Indeed it is this success that has prompted the manufacturers of Caisley tags to award an exclusive contract for their products to a Northern Ireland distributor, after a comprehensive supplier evaluation which included an analysis of customer service, production efficiency and routes to market.

Farmer comments regarding this contract have indicated that it provides an additional bonus in the availability of the tags and the service provided with them. Tags can be printed while you wait at various centres throughout Northern Ireland. In addition farmers can phone their requirements and have a next day delivery to the farm, mart or whatever venue they choose. The tags are supplied in a single strip of four for each animal, which speeds up tagging and removes the risk of inserting non-matching tags.

One farmer commented: “While the cost of replacing tags is annoying when you have already paid for them, the inconvenience of having to segregate one or two animals from the herd for this single task is time consuming and frustrating. If you complete a task you do not expect to have to repeat it at a later date.

“When you count the time and help needed to segregate an animal and secure it for re-tagging, especially if it happens to be on an out-farm or rented ground, it is both frustrating and costly, never mind the additional paperwork involved.”
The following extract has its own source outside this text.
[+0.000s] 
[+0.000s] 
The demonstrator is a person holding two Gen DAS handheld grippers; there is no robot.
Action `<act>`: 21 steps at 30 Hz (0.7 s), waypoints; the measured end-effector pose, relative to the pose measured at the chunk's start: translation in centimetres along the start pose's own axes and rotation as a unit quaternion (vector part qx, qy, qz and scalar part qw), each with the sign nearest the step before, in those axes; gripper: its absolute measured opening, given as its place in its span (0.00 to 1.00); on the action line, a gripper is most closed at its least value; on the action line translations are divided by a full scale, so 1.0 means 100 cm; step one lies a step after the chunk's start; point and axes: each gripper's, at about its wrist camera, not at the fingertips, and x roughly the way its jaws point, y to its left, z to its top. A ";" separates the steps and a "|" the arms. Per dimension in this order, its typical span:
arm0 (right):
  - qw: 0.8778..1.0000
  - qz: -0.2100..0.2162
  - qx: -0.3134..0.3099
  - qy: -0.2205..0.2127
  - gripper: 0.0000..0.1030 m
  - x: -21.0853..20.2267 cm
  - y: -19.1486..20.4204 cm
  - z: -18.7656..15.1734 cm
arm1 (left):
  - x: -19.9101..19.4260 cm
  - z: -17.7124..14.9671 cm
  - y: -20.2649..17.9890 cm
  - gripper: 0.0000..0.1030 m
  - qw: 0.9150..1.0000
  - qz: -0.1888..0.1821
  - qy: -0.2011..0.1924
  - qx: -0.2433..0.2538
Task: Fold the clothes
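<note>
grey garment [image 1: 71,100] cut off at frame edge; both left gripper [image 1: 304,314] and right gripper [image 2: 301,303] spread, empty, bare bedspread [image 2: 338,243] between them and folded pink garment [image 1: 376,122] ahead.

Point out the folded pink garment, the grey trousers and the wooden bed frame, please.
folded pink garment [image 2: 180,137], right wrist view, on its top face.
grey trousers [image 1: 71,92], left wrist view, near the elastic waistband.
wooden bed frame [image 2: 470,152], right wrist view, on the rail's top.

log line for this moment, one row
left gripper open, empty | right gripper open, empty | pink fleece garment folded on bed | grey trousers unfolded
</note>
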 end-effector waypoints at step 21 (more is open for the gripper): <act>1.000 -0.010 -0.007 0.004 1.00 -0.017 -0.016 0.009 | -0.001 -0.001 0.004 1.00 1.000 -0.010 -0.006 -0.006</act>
Another farmer interviewed said: “If you can plan and allocate a time for re-tagging, it relieves some of the stress, but if the animal concerned is due to go to the mart for sale, or to the meat plant, and even more important you have a quality assurance inspection coming up, then the pressure is on and the job has to be done, whether it suits your time schedule or the help available. A robustly designed tag with a very high retention rate can save both time and money.”